◆ **Input records**
● ● ● ● ● ● ●

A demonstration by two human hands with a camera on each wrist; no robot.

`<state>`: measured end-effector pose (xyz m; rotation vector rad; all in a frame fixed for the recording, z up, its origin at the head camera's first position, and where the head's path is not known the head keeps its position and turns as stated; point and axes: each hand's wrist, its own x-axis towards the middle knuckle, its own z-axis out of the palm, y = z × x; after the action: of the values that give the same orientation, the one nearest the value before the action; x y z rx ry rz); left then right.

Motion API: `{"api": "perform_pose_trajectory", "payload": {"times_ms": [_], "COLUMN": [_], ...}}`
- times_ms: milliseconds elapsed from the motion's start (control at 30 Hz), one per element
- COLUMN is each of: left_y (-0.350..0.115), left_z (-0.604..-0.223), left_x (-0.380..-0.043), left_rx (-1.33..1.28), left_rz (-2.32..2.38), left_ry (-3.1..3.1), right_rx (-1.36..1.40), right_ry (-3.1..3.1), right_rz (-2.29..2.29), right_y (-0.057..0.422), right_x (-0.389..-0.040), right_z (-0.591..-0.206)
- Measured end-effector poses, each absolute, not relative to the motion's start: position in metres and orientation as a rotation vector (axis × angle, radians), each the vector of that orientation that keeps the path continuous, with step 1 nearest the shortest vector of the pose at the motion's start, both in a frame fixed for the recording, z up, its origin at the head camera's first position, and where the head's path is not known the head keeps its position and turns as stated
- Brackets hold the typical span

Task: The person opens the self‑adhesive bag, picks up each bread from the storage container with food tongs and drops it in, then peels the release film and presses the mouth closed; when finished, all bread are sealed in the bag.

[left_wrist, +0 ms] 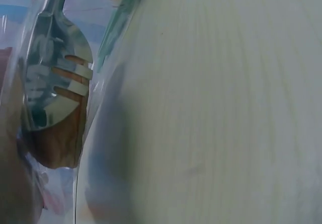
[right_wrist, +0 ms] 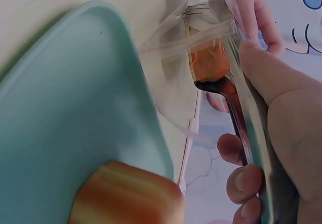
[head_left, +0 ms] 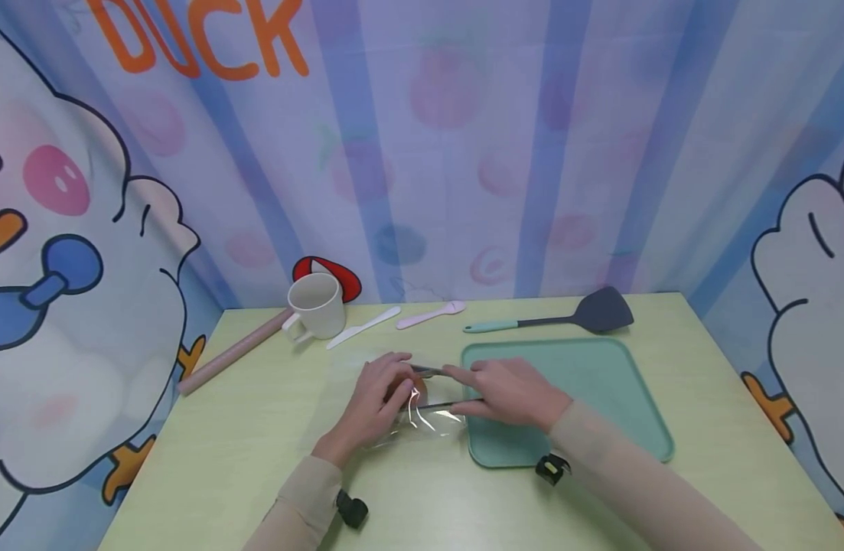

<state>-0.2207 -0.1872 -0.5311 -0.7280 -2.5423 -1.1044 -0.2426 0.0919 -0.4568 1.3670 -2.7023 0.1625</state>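
Note:
My right hand holds a pair of metal food tongs, fingers on one arm and thumb on the other. One tong end is fork-shaped, with tines showing in the left wrist view; between the tong ends sits a browned piece of bread. Around the bread and tong ends lies a clear plastic bag, which my left hand grips from the left, its fingers curled over the plastic. Under my right hand is a light green tray; another browned bread piece appears over its edge in the right wrist view.
Behind my hands are a white mug, a white plastic knife, a pink spoon-like utensil and a dark spatula with a green handle. A pinkish rolling pin lies at the left edge. A printed curtain hangs behind the table.

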Motion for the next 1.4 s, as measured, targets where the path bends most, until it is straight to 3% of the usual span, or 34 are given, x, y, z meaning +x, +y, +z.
{"api": "perform_pose_trajectory", "payload": {"times_ms": [800, 1400], "left_y": [-0.186, -0.200], "left_z": [-0.526, -0.536], "left_x": [-0.220, -0.227], "left_rx": [-0.655, -0.638], "left_rz": [-0.982, -1.098], "left_ry": [-2.568, -2.467], "right_rx": [1.316, 1.246], "right_ry": [-2.723, -2.792], "right_rz": [0.168, 0.208], "right_y": [0.060, 0.084], "right_x": [-0.240, -0.241], "right_z": [-0.473, -0.466]}}
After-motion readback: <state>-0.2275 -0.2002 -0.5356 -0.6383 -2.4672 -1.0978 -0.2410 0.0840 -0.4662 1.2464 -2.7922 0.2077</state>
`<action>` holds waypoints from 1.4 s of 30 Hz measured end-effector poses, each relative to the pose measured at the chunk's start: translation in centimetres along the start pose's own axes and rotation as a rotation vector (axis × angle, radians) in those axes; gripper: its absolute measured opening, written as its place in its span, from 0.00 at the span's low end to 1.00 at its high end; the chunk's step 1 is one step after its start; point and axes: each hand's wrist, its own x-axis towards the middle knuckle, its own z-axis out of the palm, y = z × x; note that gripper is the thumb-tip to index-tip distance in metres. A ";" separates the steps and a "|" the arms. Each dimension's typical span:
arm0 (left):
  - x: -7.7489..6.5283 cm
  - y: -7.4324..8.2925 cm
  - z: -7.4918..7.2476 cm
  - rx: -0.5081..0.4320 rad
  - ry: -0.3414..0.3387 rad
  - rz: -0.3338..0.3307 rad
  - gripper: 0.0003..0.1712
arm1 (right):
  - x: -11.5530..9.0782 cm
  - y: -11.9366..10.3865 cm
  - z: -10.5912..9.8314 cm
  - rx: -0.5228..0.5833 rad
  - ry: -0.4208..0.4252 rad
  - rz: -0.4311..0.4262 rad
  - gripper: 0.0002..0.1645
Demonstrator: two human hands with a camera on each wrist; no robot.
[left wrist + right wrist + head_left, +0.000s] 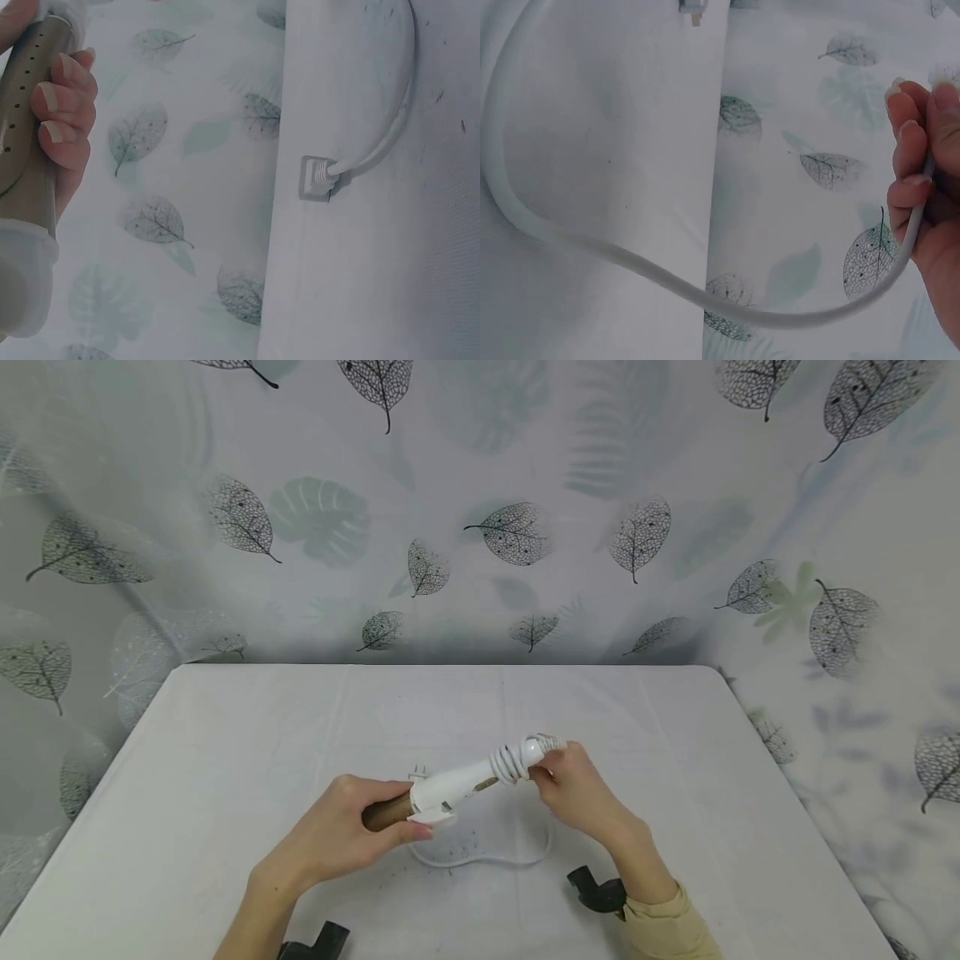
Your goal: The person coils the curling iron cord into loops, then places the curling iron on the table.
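A curling iron point(453, 787) with a white handle and a brownish barrel is held above the table, tilted up to the right. My left hand point(330, 831) grips it round the barrel; in the left wrist view the fingers curl about the perforated barrel point(28, 97), above a white tip point(26, 277). Several turns of white cord point(510, 763) circle the handle's far end. My right hand point(588, 797) pinches the cord beside that end. The loose cord point(772, 319) hangs from the right fingers and loops down to the table. Its plug point(319, 180) lies behind the iron.
A white-covered table point(247, 735) spreads beneath the hands, with small dark specks point(468, 843) near the cord loop. A leaf-patterned curtain point(480, 593) hangs behind and at both sides. Black devices point(600, 892) sit at the wrists.
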 end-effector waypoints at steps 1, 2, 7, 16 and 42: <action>0.0 0.0 0.0 -0.013 -0.007 0.017 0.19 | 0.0 0.1 -0.1 0.025 0.006 0.001 0.14; 0.0 -0.1 0.0 -0.026 -0.015 0.045 0.17 | 0.0 0.2 -0.3 0.048 0.011 -0.006 0.15; 0.1 -0.3 0.4 -0.089 -0.061 0.191 0.11 | 0.0 0.9 -0.8 0.161 -0.030 -0.130 0.15; 0.0 -0.1 0.4 -0.066 -0.131 0.098 0.11 | 0.0 1.2 -1.2 0.112 -0.087 -0.226 0.09; 0.4 0.3 2.0 0.183 -0.260 -0.120 0.20 | 0.0 0.3 -1.4 0.055 -0.165 -0.116 0.02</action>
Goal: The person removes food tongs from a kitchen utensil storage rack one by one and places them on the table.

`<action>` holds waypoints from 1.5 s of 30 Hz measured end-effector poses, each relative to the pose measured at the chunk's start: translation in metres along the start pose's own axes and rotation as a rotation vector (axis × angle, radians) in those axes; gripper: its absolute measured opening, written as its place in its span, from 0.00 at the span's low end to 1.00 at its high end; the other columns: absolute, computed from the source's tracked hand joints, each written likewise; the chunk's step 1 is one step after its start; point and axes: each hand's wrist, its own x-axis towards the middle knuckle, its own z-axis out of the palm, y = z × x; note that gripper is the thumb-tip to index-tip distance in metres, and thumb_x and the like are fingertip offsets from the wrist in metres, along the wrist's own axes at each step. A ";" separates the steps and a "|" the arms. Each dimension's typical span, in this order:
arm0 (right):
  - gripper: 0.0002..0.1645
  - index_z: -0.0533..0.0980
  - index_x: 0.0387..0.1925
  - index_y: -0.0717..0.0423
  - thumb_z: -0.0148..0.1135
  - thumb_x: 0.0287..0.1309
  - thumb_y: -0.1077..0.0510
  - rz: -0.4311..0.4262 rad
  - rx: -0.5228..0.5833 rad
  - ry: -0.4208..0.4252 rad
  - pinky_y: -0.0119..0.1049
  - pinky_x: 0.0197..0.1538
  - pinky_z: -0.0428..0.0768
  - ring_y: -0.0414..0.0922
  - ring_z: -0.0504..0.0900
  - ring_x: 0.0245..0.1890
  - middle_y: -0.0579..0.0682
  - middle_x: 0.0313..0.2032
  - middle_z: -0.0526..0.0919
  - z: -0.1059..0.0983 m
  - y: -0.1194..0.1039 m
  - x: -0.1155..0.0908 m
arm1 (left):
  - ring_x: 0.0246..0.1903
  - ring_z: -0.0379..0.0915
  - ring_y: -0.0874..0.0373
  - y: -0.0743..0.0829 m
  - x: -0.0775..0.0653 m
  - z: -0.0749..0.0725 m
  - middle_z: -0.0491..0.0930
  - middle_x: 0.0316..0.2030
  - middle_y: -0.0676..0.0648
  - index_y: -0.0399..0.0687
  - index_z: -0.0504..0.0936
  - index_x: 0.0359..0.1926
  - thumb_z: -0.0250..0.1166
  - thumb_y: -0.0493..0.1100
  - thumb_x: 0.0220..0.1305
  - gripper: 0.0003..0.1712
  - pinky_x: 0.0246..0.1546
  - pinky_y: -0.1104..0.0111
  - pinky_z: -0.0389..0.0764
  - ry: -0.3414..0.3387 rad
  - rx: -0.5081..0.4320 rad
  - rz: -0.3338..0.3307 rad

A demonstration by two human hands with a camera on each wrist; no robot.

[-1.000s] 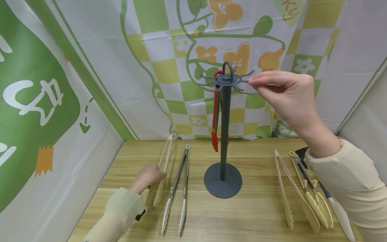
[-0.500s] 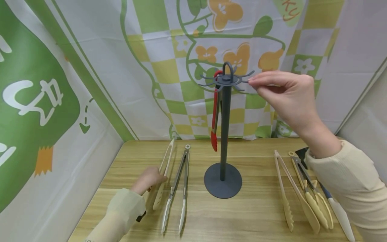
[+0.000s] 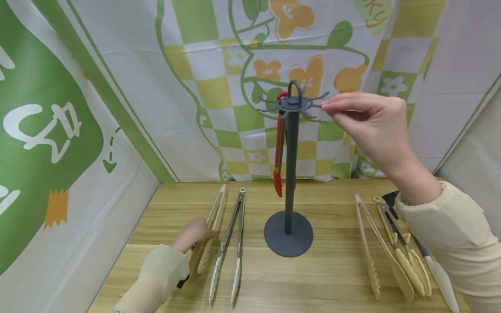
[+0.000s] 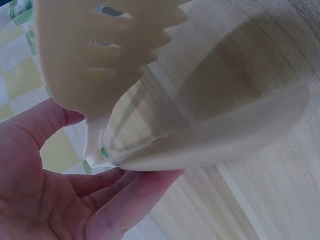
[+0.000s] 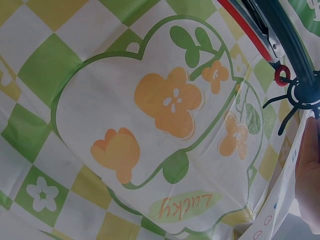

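Note:
My left hand (image 3: 195, 232) holds a pair of beige tongs (image 3: 219, 213) at the table's left. In the left wrist view the tongs' slotted, scalloped end (image 4: 105, 55) and smooth, solid end (image 4: 220, 135) spread apart, with my thumb and fingers on either side. My right hand (image 3: 375, 126) pinches the tip of one hook on a dark grey utensil stand (image 3: 290, 174). Red-handled tongs (image 3: 277, 182) hang from another hook, on the stand's left. In the right wrist view, only part of my right hand (image 5: 307, 185) shows, close to the hooks.
Silver tongs with white tips (image 3: 232, 226) lie between my left hand and the stand's round base (image 3: 274, 239). On the right lie beige tongs (image 3: 367, 248), yellow-tipped tongs (image 3: 411, 261) and a pale-bladed utensil (image 3: 442, 278). A patterned cloth (image 3: 211, 100) hangs behind the table.
The beige tongs in my left hand have come slightly nearer, their joined end lower in the head view. My left hand has shifted a little down. My right hand stays at the hook.

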 end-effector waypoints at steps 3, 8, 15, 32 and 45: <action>0.06 0.81 0.29 0.69 0.63 0.45 0.76 0.001 0.001 -0.001 0.24 0.40 0.80 0.36 0.82 0.37 0.51 0.34 0.85 0.000 0.000 0.000 | 0.19 0.73 0.49 0.000 0.001 0.001 0.73 0.24 0.42 0.32 0.73 0.31 0.61 0.45 0.57 0.16 0.16 0.63 0.79 -0.003 -0.001 0.003; 0.06 0.81 0.29 0.69 0.62 0.45 0.76 0.002 0.001 -0.004 0.24 0.40 0.80 0.36 0.82 0.37 0.51 0.34 0.85 0.000 0.000 0.000 | 0.20 0.73 0.49 -0.002 0.004 0.002 0.74 0.25 0.41 0.31 0.74 0.33 0.62 0.46 0.57 0.18 0.16 0.63 0.79 -0.008 -0.004 -0.008; 0.06 0.81 0.28 0.69 0.62 0.45 0.76 -0.007 0.009 -0.002 0.25 0.39 0.80 0.36 0.82 0.36 0.52 0.34 0.85 0.001 -0.001 0.001 | 0.18 0.73 0.49 -0.002 0.007 0.005 0.75 0.23 0.42 0.35 0.74 0.26 0.63 0.46 0.55 0.16 0.14 0.64 0.78 -0.007 0.003 -0.016; 0.06 0.81 0.28 0.70 0.63 0.45 0.76 -0.018 0.021 -0.002 0.26 0.39 0.80 0.37 0.82 0.36 0.51 0.34 0.85 0.000 -0.001 0.001 | 0.18 0.73 0.49 0.002 0.009 0.007 0.75 0.22 0.41 0.37 0.73 0.23 0.62 0.45 0.55 0.15 0.14 0.62 0.78 0.001 0.011 -0.018; 0.06 0.81 0.28 0.69 0.63 0.45 0.76 -0.016 0.002 0.001 0.25 0.39 0.80 0.36 0.82 0.36 0.52 0.34 0.85 0.000 0.000 0.000 | 0.23 0.72 0.48 0.003 0.009 0.008 0.73 0.24 0.42 0.34 0.74 0.27 0.62 0.42 0.55 0.12 0.16 0.63 0.77 0.008 -0.009 -0.004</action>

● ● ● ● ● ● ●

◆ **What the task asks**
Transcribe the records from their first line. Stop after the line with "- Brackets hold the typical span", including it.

◆ **Result for this task**
A demonstration by two human hands with a camera on each wrist; no robot.

`<state>`: measured end-effector pose (xyz m; rotation vector rad; all in a frame fixed for the recording, z up, its origin at the head camera's first position, and where the head's path is not known the head keeps its position and turns as stated; point and axes: each hand's wrist, its own x-axis towards the middle knuckle, its own z-axis out of the palm, y = z × x; after the action: of the values that give the same orientation, the one nearest the value before the action; x y z rx ry rz); left then right.

Motion API: `{"api": "perform_pose_trajectory", "payload": {"times_ms": [_], "COLUMN": [_], ...}}`
- times_ms: milliseconds elapsed from the motion's start (control at 30 Hz), one per element
- COLUMN is each of: left_y (-0.350..0.115), left_z (-0.604..-0.223), left_x (-0.380..-0.043), left_rx (-1.33..1.28), left_rz (-2.32..2.38), left_ry (-3.1..3.1), right_rx (-1.36..1.40), right_ry (-3.1..3.1), right_rz (-2.29..2.29), right_y (-0.057..0.422), right_x (-0.389..-0.040), right_z (-0.591..-0.206)
- Measured end-effector poses, each absolute, not relative to the motion's start: position in metres and orientation as a rotation vector (axis × angle, radians), each the vector of that orientation that keeps the path continuous, with step 1 nearest the shortest vector of the pose at the motion's start, both in a frame fixed for the recording, z up, its origin at the head camera's first position, and where the head's path is not known the head keeps its position and turns as stated
- Brackets hold the typical span

Nothing else goes with this output.